*** Block opens ***

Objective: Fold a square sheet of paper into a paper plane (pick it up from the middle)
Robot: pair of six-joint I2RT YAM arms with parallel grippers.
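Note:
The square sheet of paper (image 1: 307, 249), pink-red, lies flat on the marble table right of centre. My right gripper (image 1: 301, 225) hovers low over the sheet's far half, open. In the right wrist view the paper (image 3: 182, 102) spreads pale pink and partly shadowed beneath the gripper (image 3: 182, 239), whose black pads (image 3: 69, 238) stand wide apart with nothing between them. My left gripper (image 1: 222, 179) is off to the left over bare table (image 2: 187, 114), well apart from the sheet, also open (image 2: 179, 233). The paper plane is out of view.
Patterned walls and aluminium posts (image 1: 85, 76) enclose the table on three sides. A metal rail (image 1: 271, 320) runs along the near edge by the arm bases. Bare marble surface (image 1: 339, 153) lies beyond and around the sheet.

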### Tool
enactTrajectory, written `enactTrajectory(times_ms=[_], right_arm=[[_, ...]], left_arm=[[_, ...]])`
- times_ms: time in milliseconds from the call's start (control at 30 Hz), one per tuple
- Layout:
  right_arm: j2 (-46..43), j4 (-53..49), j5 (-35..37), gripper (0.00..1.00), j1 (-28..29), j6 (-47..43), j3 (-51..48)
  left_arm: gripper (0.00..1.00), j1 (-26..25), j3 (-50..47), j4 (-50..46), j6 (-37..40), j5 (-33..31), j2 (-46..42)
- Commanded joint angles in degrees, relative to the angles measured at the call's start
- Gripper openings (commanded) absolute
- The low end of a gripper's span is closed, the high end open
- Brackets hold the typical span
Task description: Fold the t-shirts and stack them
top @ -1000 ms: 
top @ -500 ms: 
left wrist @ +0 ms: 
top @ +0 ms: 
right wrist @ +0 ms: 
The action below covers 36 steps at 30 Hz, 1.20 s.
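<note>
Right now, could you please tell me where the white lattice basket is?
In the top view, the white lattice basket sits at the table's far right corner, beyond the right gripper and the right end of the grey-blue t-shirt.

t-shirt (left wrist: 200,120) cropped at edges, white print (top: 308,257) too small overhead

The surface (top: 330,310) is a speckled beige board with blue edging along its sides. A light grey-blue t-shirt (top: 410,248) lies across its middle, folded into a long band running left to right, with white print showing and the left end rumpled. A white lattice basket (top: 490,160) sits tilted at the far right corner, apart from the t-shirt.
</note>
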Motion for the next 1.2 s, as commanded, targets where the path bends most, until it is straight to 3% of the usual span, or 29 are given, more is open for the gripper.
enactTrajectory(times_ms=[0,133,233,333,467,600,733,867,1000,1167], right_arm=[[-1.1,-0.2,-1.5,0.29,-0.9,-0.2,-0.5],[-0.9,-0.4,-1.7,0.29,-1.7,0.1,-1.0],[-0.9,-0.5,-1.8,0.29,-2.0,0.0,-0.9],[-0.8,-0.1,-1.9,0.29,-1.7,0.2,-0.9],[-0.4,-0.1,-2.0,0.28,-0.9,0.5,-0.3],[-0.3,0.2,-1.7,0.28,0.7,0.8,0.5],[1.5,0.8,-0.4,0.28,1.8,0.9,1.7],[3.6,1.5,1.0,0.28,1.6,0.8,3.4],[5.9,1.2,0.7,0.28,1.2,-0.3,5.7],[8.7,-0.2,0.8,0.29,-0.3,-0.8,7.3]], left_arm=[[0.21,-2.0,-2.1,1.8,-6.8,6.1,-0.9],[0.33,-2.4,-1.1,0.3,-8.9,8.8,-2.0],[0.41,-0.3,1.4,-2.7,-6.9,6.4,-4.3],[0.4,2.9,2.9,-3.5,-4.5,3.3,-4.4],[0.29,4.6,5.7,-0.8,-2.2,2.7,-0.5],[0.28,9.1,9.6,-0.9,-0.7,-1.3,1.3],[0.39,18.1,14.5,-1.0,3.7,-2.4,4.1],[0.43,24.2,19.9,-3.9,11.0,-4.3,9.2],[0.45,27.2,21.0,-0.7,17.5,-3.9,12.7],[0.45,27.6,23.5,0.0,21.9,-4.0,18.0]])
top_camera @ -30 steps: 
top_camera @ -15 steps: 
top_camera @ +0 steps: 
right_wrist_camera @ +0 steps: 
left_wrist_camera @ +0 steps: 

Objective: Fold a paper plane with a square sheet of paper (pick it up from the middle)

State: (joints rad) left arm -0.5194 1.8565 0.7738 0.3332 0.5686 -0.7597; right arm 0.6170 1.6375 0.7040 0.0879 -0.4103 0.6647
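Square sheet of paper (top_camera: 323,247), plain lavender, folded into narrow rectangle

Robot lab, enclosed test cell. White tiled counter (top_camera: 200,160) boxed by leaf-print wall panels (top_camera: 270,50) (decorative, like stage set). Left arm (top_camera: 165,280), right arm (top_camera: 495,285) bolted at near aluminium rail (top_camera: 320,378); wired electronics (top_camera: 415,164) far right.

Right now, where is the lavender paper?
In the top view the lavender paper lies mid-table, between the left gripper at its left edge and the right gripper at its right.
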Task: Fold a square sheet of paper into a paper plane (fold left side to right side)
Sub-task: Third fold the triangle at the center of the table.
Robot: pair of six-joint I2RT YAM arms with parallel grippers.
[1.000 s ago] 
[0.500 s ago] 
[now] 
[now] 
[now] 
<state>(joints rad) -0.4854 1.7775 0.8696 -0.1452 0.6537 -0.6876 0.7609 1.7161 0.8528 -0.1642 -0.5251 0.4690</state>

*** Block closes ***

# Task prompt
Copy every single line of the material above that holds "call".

# Reply
- times_ms: time in milliseconds from the call's start (control at 30 Hz), one per tuple
- Commanded joint angles in degrees, relative to the angles measured at the call's start

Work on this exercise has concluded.